#### Exercise directions
Starting at the line below holding "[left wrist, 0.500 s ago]" and stopping at the line holding "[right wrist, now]", print every line exactly, both ends included, and leave the rest out.

##### Record set

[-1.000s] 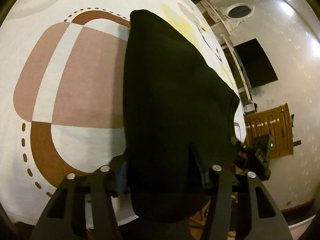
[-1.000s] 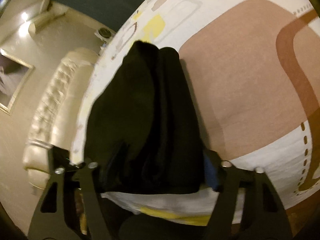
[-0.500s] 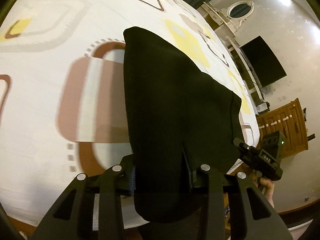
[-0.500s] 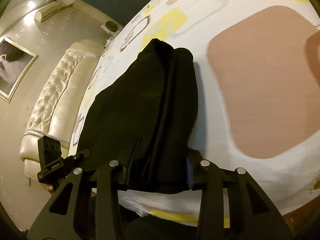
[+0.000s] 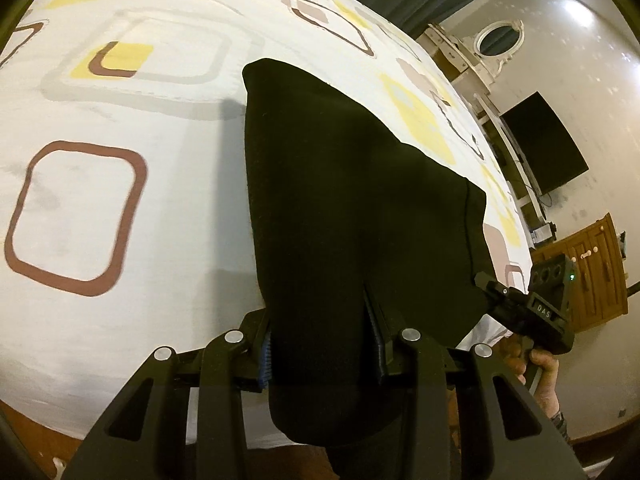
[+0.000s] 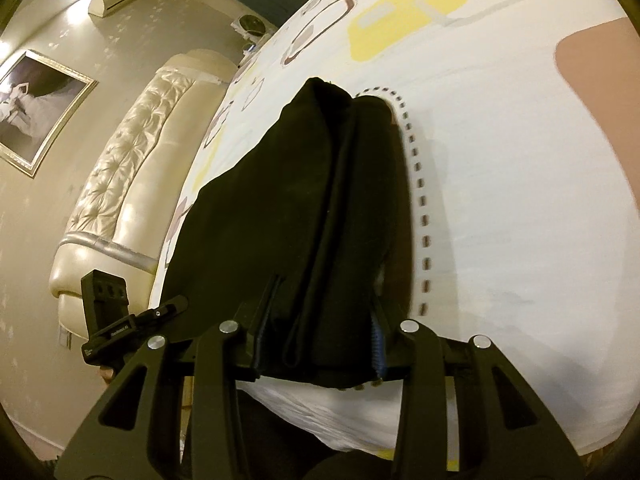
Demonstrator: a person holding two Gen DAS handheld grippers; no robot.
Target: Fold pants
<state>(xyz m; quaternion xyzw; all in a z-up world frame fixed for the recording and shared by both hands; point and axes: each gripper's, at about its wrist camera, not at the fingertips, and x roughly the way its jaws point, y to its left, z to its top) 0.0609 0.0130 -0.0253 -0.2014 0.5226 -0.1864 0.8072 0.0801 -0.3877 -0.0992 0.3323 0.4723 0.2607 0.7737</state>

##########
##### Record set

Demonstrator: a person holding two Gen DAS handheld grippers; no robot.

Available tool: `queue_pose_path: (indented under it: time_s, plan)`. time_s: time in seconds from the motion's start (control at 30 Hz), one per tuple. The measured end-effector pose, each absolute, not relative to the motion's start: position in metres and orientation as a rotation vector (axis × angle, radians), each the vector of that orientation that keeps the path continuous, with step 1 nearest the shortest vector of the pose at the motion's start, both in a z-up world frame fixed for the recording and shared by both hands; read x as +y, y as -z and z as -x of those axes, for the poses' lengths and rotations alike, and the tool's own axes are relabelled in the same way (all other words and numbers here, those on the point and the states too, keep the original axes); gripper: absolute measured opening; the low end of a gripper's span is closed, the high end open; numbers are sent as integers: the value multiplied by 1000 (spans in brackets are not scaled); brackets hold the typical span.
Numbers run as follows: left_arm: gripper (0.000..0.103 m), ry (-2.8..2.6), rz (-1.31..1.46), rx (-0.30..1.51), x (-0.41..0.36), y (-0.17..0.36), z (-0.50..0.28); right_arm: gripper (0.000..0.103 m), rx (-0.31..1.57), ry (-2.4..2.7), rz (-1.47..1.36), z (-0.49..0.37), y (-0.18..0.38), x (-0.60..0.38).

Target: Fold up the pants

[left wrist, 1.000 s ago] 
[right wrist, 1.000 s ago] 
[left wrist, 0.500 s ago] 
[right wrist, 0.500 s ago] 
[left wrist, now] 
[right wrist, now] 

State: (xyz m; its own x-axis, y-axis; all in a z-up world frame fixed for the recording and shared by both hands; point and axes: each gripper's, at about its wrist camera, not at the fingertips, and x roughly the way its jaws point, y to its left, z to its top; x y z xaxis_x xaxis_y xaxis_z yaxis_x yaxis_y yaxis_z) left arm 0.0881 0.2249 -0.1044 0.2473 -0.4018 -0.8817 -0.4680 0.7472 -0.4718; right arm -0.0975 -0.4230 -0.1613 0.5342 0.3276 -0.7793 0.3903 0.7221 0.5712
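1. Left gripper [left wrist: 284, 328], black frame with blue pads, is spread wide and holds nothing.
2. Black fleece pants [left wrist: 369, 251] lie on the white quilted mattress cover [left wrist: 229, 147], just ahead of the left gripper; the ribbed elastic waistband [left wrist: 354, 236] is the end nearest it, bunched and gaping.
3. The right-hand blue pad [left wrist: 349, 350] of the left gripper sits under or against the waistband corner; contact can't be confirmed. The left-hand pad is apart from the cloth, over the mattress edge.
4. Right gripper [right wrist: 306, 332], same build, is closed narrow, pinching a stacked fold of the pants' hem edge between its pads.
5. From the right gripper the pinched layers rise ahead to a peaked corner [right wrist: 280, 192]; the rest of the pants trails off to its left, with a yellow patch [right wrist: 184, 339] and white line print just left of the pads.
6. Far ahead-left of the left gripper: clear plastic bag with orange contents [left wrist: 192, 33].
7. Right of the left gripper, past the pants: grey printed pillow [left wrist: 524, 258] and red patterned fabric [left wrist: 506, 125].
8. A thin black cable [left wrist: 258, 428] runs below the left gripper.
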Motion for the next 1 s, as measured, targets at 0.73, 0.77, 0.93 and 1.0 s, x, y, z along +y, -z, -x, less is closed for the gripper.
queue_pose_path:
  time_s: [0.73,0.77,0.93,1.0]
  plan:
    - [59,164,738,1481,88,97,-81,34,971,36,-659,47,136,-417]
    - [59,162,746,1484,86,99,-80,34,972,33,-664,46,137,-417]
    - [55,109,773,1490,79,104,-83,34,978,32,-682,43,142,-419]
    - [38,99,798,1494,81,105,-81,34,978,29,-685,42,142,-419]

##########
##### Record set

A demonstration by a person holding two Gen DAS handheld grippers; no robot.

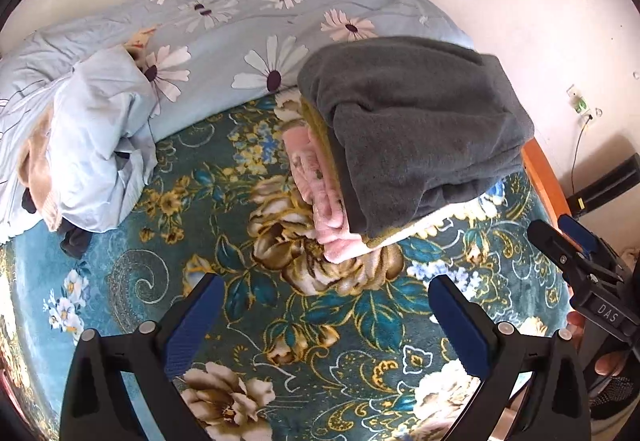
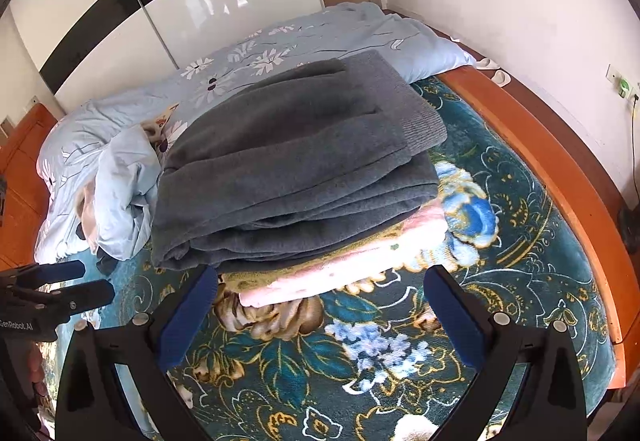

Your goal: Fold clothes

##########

#### Solution
[left wrist, 0.500 s ago] 
[right wrist, 0.500 s ago] 
[left wrist, now] 
[right wrist, now] 

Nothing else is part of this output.